### EXERCISE GOAL
Take the data that follows and return it exactly.

### EXTRACTED ENTRIES
○ ○ ○
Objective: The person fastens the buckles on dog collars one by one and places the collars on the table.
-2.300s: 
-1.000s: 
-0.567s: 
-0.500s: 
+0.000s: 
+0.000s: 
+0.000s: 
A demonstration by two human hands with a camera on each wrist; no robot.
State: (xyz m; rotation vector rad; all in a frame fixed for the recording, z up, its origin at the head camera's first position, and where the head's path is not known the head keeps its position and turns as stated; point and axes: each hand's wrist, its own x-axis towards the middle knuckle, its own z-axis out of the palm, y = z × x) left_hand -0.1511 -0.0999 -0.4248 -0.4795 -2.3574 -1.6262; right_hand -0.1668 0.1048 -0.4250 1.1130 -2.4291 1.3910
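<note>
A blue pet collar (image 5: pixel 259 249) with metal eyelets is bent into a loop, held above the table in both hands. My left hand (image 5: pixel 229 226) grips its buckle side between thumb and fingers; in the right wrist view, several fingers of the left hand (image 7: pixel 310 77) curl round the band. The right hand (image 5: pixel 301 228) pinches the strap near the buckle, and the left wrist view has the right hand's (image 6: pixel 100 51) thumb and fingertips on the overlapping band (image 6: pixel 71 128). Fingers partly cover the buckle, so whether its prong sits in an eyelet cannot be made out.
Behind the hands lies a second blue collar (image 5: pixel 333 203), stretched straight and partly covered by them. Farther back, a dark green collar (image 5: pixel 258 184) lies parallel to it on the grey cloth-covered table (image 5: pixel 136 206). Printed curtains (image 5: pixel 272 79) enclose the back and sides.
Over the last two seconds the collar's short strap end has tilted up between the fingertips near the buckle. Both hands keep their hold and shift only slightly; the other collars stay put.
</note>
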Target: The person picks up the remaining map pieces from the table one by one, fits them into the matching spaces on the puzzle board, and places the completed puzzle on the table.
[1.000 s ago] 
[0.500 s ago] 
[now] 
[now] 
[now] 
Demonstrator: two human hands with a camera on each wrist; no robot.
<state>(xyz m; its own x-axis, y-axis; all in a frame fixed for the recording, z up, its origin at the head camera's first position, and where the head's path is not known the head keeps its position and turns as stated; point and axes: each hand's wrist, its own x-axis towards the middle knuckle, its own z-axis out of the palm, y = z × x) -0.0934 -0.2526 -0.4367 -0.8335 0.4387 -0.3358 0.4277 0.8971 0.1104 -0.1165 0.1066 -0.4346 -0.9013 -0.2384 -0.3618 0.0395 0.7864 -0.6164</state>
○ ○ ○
### SOLVED PROBLEM
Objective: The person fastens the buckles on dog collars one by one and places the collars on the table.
-2.300s: 
-1.000s: 
-0.567s: 
-0.500s: 
+0.000s: 
+0.000s: 
+0.000s: 
A demonstration by two human hands with a camera on each wrist; no robot.
State: (xyz m; rotation vector rad; all in a frame fixed for the recording, z up, its origin at the head camera's first position, and where the head's path is not known the head keeps its position and turns as stated; point and axes: each hand's wrist, its own x-axis towards the middle knuckle, its own z-axis out of the palm, y = z × x) left_hand -0.1511 -0.0999 -0.4248 -0.4795 -2.3574 -1.6262; right_hand -0.1668 0.1048 -0.4250 1.1130 -2.4291 1.3910
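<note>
A blue pet collar (image 5: pixel 259 249) with metal eyelets is bent into a loop, held above the table in both hands. My left hand (image 5: pixel 229 226) grips its buckle side between thumb and fingers; in the right wrist view, several fingers of the left hand (image 7: pixel 310 77) curl round the band. The right hand (image 5: pixel 301 228) pinches the strap near the buckle, and the left wrist view has the right hand's (image 6: pixel 100 51) thumb and fingertips on the overlapping band (image 6: pixel 71 128). Fingers partly cover the buckle, so whether its prong sits in an eyelet cannot be made out.
Behind the hands lies a second blue collar (image 5: pixel 333 203), stretched straight and partly covered by them. Farther back, a dark green collar (image 5: pixel 258 184) lies parallel to it on the grey cloth-covered table (image 5: pixel 136 206). Printed curtains (image 5: pixel 272 79) enclose the back and sides.
Over the last two seconds the collar's short strap end has tilted up between the fingertips near the buckle. Both hands keep their hold and shift only slightly; the other collars stay put.
</note>
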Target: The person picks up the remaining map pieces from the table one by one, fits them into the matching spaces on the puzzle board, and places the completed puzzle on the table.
[1.000 s ago] 
[0.500 s ago] 
[now] 
[now] 
[now] 
Demonstrator: two human hands with a camera on each wrist; no robot.
<state>(xyz m; its own x-axis, y-axis; all in a frame fixed for the recording, z up, its origin at the head camera's first position, and where the head's path is not known the head keeps its position and turns as stated; point and axes: each hand's wrist, its own x-axis towards the middle knuckle, its own z-axis out of the palm, y = z × x) -0.0934 -0.2526 -0.4367 -0.8335 0.4387 -0.3358 0.4277 0.8971 0.1104 -0.1165 0.1066 -0.4346 -0.9013 -0.2384 -0.3618 0.0395 0.7864 -0.6164</state>

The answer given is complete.